When Zuckerberg insists that the stunt isn’t just a wile meant to bolster ad revenue, he should be believed. For starters, Community Boost marks the corollary to a Sheryl Sandberg-starring pilot in Detroit, where three thousand adults were trained to code and advertise with Facebook-sanctioned social media platforms. Of those thousands, the company vaunts, 40 percent were women; an even greater percentage were people of color. The amount of overlap between the two, however, is unclear.

Through such posturing, Facebook is playing the long con. Surely, by inflating the white-male-dominated pool of software engineers and marketers with historically underpaid demographics, the company will leverage the grand “Learn to Code!” scheme to drive down the cost of employing such workers. Compounded by mounting ad revenue (should Community Boost succeed), Facebook’s profit potential will grow still more astronomical. Meanwhile, a public fed the right dose of Sandberg-patented empowerment pablum, at least in theory, won’t suspect much.

Community Boost also affords Zuckerberg a soapbox for his more Randian proclivities. “Most of the discussion we have nationally is about what the government should do, or to some degree what families should do,” he said in an interview. “People don’t spend that much time talking about community, and I think probably that’s the most important part of people’s support structure.” To mistake this vague pontificating for a benevolent stroke of anarcho-communism would require a complete absence of knowledge of the last fifteen, maybe thirty, years of the internet and its capitalist leeches. It’s probably safe, then, to assume the program is a taste of a broader anti-regulation, small-government campaign to keep Zuck’s cash flowing.

The ruses of Vance, Case, and Zuckerberg have much in common, and the examples of the latter two provide a sort of Good Billionaire blueprint. Certainly the act of lauding Middle America portends a rich promotional advantage, one only amplified by its disingenuous boosterism in the name of small business. Despite his visible discomfort with public speaking, it’s all too easy to imagine Vance’s impending run for public office: calling for public-private partnerships (emphasis on private) and funding for STEM programs, using words like “bootstraps” and “social enterprise,” and evading ones like “systemic” and “redistribution.” With enough prattle about his “cultural outsider” stature, it’d appear all the more authentic.

Zuckerberg’s cattle-ranch photo ops and objectivist remarks continue to smack of political peacocking.

Much of the same, of course, has been said for Zuckerberg. While he persists in denying presidential ambitions, the cattle-ranch photo ops and objectivist remarks continue to smack of political peacocking. What’s more, likely cognizant of the long-term untenability (political or otherwise) of traditional social media, Zuckerberg has been diversifying at home and elsewhere: he’s invested in housing and freeways; proposed basic-income schemas; sought to fund police units; ingratiated himself with Dreamers; and offered to cure disease, among other adventures in egomania.

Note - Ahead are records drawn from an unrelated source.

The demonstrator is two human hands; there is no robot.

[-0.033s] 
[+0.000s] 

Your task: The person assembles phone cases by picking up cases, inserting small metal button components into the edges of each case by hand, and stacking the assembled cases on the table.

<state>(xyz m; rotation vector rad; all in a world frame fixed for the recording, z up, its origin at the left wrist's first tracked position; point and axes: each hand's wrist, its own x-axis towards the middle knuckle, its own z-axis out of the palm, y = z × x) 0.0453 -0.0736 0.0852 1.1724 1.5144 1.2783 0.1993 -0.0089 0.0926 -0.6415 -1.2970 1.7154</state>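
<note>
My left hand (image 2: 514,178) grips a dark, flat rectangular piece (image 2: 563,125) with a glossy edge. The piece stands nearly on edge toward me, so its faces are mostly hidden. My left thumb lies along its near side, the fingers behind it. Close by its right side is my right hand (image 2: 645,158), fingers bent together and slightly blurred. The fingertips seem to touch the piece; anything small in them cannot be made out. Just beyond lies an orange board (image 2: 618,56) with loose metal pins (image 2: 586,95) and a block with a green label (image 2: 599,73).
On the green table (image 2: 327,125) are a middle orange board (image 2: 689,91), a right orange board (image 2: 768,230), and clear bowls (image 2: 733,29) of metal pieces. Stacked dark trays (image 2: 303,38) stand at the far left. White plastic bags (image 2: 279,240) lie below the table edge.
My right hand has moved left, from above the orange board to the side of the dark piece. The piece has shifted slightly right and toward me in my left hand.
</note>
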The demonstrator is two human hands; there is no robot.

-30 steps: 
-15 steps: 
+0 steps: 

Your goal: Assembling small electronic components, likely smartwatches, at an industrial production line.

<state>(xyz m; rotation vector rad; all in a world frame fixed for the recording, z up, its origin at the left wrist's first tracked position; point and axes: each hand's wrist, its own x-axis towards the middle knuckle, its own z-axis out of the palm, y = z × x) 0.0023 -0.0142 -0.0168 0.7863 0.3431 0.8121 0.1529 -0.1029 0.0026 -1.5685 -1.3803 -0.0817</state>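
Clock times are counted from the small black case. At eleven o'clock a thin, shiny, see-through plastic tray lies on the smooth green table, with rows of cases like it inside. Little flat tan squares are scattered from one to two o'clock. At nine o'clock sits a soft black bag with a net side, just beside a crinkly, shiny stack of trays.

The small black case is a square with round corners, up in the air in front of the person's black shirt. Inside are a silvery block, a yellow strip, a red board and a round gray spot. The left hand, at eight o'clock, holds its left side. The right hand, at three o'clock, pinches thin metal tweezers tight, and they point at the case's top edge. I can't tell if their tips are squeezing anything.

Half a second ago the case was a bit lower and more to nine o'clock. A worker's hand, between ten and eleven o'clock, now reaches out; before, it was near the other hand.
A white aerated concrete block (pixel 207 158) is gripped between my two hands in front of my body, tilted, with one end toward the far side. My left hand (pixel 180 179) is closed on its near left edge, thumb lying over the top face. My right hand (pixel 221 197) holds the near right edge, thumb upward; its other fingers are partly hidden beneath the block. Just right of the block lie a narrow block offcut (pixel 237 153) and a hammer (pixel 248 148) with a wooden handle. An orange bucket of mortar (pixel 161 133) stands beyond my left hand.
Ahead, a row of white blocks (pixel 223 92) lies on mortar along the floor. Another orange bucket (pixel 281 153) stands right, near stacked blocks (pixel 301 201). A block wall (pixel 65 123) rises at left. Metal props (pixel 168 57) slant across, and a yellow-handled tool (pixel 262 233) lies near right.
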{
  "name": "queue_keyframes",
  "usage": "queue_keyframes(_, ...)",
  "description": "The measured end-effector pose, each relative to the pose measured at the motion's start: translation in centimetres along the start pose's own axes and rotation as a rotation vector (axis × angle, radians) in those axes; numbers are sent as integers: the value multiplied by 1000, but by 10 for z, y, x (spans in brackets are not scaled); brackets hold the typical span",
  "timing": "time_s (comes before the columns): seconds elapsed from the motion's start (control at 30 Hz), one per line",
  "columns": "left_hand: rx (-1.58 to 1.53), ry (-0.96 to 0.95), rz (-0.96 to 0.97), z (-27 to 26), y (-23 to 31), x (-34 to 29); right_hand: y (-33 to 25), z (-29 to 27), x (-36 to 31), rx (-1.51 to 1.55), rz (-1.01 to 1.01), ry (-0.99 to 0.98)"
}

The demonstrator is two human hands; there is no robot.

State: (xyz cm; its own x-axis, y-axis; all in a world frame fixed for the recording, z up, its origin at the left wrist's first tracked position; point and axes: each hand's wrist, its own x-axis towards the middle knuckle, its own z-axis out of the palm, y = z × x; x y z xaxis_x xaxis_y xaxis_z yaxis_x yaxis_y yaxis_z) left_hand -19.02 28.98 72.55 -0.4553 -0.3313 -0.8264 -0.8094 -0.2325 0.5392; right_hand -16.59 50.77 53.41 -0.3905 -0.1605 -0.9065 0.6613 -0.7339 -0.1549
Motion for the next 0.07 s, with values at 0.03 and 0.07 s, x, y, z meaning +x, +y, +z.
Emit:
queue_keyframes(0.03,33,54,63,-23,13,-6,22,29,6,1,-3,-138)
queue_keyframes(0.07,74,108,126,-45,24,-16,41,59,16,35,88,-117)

He’s also building a school. Via his philanthrocapitalist LLC the Chan Zuckerberg Initiative, Zuckerberg has begun construction on The Primary School, a private institution for “low-income children” in the historically poor but gentrifying town of East Palo Alto, California. In the process, families living in cars and RVs—many of which include low-income children—have been served eviction notices for becoming a “flood hazard.” The subtext: their pesky homes were obstructing a local celebrity billionaire’s latest power grab.

The tragic, predictable irony of The Primary School is a bellwether of the woke-billionaire American takeover. As our strong-arming visionaries leave a market-saturated, financially bloated West Coast for cheaper, landlocked grounds, we must only look to their evicted neighbors—people who, too, are “left out and left behind”—to understand the damage they’ll do. It’ll be a Sisyphean task for Vance, Case, Zuckerberg, and whichever pallid technovillain is next to inspire their communities when no one can afford to be a part of them. At that point, the traveling hucksters might simply be spinning their wheels.